### WORK INSTRUCTIONS
Below this line is a set of entries; quote exactly the lines from the line that contains "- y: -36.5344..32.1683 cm" to the line that contains "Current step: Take", both lines included.
(RECORD EXTRACTS)
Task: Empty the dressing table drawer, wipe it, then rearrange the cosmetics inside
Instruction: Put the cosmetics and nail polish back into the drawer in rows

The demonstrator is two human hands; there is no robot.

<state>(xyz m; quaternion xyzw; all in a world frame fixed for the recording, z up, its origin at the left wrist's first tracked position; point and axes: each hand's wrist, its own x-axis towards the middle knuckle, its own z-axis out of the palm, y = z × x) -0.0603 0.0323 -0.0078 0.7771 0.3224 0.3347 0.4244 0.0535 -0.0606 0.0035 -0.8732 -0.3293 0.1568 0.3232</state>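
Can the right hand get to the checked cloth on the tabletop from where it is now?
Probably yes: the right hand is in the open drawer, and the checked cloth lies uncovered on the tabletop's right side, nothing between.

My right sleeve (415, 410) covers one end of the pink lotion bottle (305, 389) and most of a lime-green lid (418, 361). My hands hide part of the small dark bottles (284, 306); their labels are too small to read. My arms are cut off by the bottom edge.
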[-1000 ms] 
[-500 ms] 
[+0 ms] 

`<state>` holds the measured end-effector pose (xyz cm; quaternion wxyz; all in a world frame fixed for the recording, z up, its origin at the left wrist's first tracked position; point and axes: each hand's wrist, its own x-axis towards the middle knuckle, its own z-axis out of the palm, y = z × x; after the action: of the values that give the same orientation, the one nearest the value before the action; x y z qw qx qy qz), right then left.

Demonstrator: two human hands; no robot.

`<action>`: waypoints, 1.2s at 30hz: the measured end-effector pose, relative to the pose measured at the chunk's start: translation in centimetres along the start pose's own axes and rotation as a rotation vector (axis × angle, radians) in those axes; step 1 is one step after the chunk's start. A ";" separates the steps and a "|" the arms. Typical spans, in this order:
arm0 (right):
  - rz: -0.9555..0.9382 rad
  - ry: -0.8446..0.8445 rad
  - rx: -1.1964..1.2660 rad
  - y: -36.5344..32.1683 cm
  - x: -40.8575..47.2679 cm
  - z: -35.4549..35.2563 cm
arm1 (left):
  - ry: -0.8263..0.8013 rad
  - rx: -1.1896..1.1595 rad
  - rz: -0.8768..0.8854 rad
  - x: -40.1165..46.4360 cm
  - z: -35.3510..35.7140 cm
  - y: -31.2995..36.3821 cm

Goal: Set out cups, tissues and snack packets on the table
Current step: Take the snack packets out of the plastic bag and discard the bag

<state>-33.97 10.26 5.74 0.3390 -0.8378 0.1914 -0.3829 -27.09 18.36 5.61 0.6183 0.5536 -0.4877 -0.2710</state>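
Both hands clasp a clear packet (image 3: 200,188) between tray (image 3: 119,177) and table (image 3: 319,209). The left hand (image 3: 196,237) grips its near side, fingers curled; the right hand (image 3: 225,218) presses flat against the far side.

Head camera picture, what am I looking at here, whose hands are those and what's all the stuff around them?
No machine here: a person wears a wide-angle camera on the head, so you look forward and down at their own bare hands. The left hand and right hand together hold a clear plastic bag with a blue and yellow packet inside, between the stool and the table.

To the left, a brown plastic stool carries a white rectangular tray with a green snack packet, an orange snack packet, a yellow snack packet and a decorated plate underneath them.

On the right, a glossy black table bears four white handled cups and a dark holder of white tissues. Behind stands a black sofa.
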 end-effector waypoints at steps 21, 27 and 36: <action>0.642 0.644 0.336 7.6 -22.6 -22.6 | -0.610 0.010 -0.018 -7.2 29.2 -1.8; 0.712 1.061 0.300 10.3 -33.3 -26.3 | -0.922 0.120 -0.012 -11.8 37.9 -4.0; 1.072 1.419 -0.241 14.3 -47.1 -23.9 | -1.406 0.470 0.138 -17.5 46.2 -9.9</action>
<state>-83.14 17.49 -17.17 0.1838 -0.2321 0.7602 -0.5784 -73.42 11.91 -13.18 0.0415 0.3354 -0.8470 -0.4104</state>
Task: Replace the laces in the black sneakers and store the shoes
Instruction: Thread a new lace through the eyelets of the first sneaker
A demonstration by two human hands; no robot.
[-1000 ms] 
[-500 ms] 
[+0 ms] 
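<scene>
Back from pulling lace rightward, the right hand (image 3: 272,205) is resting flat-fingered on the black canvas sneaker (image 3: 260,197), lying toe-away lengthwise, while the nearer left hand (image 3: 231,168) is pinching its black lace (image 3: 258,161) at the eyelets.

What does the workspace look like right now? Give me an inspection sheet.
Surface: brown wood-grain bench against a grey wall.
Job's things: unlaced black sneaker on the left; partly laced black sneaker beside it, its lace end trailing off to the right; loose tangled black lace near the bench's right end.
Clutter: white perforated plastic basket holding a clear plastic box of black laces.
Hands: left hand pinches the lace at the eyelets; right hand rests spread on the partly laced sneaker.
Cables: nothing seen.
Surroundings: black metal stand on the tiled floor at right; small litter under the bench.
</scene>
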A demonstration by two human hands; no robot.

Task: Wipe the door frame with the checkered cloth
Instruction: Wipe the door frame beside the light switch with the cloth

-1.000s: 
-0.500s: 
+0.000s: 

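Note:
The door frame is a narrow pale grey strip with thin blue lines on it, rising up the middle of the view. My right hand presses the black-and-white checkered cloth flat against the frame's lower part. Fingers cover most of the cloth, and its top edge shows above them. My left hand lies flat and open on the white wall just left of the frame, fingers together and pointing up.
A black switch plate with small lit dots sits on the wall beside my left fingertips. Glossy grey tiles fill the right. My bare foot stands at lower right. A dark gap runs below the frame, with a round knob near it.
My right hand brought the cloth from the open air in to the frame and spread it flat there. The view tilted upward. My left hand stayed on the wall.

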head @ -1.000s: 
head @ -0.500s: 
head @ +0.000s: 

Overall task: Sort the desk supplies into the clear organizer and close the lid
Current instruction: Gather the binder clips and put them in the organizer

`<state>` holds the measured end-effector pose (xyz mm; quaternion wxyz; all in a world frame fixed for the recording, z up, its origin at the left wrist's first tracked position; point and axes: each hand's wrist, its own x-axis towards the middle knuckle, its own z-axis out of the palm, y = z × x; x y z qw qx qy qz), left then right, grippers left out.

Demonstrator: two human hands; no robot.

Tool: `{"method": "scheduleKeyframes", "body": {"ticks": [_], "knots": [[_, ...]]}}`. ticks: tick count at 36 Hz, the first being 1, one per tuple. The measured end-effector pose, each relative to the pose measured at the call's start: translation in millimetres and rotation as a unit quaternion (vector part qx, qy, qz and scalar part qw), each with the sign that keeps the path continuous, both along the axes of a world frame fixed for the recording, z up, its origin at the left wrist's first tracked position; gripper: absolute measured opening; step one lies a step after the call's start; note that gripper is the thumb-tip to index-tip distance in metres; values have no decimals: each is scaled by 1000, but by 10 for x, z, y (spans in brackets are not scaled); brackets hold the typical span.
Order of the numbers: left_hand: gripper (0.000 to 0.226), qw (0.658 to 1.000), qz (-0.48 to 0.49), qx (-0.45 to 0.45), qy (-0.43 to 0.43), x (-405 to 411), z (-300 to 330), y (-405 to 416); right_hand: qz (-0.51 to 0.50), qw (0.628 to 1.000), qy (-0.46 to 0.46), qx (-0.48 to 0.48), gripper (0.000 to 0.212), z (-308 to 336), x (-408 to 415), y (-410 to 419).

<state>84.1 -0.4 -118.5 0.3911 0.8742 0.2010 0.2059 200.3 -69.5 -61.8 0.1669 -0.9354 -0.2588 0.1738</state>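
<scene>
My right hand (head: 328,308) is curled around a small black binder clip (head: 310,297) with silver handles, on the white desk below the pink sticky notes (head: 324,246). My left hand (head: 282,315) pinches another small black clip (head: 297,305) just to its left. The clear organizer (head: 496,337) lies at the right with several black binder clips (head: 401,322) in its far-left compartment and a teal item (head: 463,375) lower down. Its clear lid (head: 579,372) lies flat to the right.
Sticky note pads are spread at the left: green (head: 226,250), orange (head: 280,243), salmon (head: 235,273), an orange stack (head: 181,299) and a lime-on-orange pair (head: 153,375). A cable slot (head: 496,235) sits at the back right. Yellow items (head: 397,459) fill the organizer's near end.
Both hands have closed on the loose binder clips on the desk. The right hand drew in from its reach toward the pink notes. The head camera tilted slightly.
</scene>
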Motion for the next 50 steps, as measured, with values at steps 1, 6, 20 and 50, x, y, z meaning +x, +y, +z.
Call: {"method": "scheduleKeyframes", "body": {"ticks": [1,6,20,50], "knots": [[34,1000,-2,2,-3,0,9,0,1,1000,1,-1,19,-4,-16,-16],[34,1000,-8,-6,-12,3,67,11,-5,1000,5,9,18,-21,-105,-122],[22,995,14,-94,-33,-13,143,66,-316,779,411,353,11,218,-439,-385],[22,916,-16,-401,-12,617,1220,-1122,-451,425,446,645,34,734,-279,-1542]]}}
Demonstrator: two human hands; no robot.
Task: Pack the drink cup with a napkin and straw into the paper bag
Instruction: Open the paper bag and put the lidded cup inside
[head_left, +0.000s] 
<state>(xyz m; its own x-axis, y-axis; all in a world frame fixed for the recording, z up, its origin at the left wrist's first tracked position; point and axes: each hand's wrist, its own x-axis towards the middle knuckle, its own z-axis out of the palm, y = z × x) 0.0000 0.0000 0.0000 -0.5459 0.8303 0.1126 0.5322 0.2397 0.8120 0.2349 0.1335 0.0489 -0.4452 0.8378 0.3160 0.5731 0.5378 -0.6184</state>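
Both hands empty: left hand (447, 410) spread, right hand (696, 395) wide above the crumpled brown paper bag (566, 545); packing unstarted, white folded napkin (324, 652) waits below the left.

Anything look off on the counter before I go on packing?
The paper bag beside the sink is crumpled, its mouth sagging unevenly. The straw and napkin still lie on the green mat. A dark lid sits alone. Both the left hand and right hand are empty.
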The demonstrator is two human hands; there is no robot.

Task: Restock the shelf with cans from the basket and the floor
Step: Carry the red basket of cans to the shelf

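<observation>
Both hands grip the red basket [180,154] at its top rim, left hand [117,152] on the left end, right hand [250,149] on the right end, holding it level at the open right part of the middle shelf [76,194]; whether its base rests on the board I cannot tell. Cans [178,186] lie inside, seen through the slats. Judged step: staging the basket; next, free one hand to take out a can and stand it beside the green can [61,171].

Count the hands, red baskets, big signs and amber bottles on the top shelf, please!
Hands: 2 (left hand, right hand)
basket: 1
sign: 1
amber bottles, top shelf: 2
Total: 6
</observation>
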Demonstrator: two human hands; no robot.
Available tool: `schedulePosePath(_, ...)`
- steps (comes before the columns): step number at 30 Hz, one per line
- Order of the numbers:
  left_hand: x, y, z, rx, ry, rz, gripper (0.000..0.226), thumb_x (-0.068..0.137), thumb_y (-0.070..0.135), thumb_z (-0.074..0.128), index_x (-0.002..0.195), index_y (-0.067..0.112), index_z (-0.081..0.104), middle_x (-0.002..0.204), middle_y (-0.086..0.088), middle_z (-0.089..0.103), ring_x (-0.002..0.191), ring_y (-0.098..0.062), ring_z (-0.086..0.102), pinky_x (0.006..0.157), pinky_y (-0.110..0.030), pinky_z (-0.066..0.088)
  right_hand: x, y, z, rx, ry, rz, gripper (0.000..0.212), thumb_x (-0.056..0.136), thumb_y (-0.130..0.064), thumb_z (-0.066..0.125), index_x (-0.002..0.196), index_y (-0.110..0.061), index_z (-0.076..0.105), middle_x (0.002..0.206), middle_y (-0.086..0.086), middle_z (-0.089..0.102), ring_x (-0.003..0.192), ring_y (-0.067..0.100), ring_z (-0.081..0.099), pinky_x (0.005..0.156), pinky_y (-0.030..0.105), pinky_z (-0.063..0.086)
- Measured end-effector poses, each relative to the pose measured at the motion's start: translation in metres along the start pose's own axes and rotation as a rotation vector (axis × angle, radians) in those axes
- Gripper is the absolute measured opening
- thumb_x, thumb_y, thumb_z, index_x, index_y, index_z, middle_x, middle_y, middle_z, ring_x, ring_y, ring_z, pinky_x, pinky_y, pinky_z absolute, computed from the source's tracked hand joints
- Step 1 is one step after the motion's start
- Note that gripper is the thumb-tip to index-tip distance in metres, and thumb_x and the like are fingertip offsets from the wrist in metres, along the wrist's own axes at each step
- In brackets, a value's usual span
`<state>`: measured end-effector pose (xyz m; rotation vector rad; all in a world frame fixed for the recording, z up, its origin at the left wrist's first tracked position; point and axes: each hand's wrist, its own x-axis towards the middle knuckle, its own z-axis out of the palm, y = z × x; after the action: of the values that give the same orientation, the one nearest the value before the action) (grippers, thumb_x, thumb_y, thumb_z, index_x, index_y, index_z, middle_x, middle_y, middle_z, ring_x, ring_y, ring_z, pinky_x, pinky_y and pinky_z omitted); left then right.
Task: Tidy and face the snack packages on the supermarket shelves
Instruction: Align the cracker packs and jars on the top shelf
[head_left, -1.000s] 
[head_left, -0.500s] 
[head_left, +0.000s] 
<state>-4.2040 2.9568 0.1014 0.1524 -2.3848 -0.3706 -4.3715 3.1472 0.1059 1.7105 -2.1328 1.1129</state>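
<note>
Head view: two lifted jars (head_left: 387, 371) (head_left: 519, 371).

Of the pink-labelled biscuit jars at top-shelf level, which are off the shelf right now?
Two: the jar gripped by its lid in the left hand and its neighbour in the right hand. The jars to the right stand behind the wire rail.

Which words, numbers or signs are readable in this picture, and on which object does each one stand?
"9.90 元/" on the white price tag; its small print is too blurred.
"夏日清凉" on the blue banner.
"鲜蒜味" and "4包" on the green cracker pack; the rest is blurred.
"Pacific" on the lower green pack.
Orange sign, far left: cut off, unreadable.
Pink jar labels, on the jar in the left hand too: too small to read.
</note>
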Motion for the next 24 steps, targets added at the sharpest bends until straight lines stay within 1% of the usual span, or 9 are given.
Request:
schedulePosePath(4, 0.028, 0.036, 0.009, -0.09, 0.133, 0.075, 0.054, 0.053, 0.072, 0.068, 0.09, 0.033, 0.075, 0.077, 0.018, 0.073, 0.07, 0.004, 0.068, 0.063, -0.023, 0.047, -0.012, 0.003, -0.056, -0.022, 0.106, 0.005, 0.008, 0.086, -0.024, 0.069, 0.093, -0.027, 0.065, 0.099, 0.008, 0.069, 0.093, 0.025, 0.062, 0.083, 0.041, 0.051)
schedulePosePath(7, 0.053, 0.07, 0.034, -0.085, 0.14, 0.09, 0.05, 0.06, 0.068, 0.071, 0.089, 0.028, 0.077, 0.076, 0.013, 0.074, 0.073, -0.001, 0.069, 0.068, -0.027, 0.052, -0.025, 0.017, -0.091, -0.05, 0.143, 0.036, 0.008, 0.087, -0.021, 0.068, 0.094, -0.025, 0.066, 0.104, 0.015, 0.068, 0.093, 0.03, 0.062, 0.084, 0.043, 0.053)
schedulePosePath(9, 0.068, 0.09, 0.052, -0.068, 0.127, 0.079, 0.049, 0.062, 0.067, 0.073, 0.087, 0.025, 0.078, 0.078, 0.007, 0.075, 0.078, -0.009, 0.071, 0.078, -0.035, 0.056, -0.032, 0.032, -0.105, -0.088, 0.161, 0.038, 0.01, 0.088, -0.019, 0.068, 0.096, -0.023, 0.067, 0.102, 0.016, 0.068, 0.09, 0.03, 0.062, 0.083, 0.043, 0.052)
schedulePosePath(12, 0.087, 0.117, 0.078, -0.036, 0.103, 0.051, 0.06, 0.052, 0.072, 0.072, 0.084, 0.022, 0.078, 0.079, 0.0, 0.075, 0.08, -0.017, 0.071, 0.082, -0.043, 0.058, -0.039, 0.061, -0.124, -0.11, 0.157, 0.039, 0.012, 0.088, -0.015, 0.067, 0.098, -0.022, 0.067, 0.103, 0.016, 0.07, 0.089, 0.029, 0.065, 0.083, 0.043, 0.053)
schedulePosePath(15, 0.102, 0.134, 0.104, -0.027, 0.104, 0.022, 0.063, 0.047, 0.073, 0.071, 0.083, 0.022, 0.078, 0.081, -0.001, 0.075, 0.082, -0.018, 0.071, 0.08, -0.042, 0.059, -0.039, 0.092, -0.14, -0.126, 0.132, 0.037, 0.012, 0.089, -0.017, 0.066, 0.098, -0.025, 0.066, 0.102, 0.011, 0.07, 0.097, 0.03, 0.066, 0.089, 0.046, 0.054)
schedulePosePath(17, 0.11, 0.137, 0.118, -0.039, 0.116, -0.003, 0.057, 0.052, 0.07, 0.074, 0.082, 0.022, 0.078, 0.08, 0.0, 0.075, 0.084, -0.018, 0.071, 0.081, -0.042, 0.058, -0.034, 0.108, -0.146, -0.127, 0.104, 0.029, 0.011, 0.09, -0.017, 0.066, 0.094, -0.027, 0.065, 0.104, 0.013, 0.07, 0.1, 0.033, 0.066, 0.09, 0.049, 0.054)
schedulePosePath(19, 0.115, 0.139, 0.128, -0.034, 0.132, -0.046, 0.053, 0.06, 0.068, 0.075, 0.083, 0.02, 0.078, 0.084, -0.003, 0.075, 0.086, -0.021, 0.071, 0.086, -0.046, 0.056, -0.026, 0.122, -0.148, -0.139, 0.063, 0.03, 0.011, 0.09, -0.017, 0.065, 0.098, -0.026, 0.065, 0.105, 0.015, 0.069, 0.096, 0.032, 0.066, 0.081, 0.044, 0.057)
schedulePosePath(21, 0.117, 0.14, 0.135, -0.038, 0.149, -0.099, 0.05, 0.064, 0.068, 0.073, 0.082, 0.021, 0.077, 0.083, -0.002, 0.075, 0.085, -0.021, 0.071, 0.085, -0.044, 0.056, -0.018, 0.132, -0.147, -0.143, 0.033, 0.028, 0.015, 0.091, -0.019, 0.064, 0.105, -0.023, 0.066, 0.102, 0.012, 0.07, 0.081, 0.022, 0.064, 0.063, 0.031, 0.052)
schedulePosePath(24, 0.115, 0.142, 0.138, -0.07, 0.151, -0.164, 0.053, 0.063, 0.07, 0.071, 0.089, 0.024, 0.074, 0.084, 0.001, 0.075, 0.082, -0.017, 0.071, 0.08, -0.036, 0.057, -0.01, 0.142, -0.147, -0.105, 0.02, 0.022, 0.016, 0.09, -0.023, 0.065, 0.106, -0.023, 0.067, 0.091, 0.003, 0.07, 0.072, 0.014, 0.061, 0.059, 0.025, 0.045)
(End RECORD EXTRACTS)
### RESULT FOR THIS EXERCISE
  - y: -36.5344..32.1683 cm
  - x: -40.8575..47.2679 cm
  - z: -35.4549..35.2563 cm
arm1 (left):
  - ry: -0.8263..0.8013 rad
  - rx: -1.1896..1.1595 rad
  - rz: -0.8768..0.8854 rad
  - x: -40.1165..46.4360 cm
  - z: -35.3510..35.7140 cm
  - y: -31.2995..36.3821 cm

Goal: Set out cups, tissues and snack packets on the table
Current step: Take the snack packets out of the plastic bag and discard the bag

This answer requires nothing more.